ACTIVITY.
For the listing below, print exactly the lines from the line with "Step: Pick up" to the line with "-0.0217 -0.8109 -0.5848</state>", both included, and nothing beyond them.

SUPPLIED RECORDS.
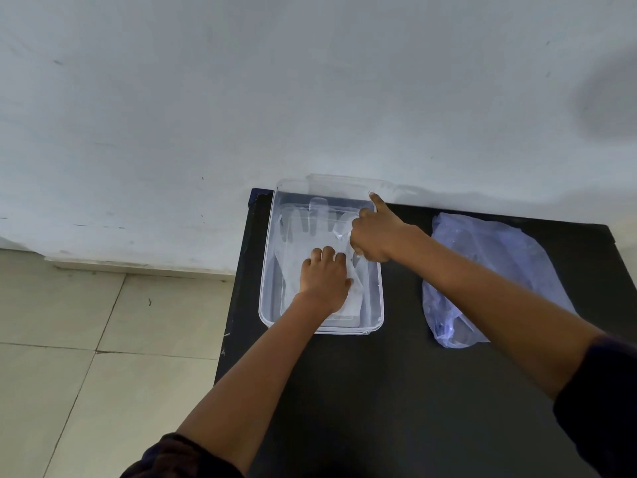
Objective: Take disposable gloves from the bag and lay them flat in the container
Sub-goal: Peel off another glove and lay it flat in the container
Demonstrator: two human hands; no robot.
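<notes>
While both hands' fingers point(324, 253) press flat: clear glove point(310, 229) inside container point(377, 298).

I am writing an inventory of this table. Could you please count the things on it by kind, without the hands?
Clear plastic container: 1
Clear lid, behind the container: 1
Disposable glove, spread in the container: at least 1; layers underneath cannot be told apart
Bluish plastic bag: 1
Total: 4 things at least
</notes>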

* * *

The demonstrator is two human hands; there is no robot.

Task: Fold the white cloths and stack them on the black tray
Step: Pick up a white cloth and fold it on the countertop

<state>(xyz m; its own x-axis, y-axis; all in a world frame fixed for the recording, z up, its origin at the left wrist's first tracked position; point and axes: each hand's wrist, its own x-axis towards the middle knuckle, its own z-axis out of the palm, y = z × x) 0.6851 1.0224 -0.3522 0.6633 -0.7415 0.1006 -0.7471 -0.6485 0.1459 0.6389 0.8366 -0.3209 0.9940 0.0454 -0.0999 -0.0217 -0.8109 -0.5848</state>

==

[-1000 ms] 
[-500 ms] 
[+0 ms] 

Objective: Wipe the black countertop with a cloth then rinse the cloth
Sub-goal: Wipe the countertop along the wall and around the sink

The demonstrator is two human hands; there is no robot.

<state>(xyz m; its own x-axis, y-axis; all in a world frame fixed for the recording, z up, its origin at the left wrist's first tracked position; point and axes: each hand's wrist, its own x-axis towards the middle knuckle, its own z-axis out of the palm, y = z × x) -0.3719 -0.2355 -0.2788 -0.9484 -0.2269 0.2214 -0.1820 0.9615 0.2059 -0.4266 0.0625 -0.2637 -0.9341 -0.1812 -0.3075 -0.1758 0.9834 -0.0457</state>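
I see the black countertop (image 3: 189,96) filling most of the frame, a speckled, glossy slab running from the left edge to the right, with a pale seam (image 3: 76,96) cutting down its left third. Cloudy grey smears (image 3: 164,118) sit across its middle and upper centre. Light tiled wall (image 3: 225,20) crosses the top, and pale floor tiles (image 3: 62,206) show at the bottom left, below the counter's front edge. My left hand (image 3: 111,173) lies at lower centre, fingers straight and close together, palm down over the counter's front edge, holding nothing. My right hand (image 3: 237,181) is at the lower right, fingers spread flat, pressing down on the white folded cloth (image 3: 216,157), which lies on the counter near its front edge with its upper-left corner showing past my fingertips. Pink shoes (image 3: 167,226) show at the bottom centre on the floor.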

YOUR RESPONSE.
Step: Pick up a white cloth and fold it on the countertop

<state>(xyz m; its own x-axis, y-axis; all in a world frame fixed for the recording, z up, its origin at the left wrist's first tracked position; point and axes: each hand's wrist, its own x-axis towards the middle knuckle, its own z-axis out of the palm, y = z × x) 0.6851 1.0224 -0.3522 0.6633 -0.7415 0.1006 -0.7471 -0.6485 0.1459 0.6389 0.8366 -0.3209 0.9940 0.0454 -0.0999 -0.0217 -0.8109 -0.5848</state>

This exercise is now finished.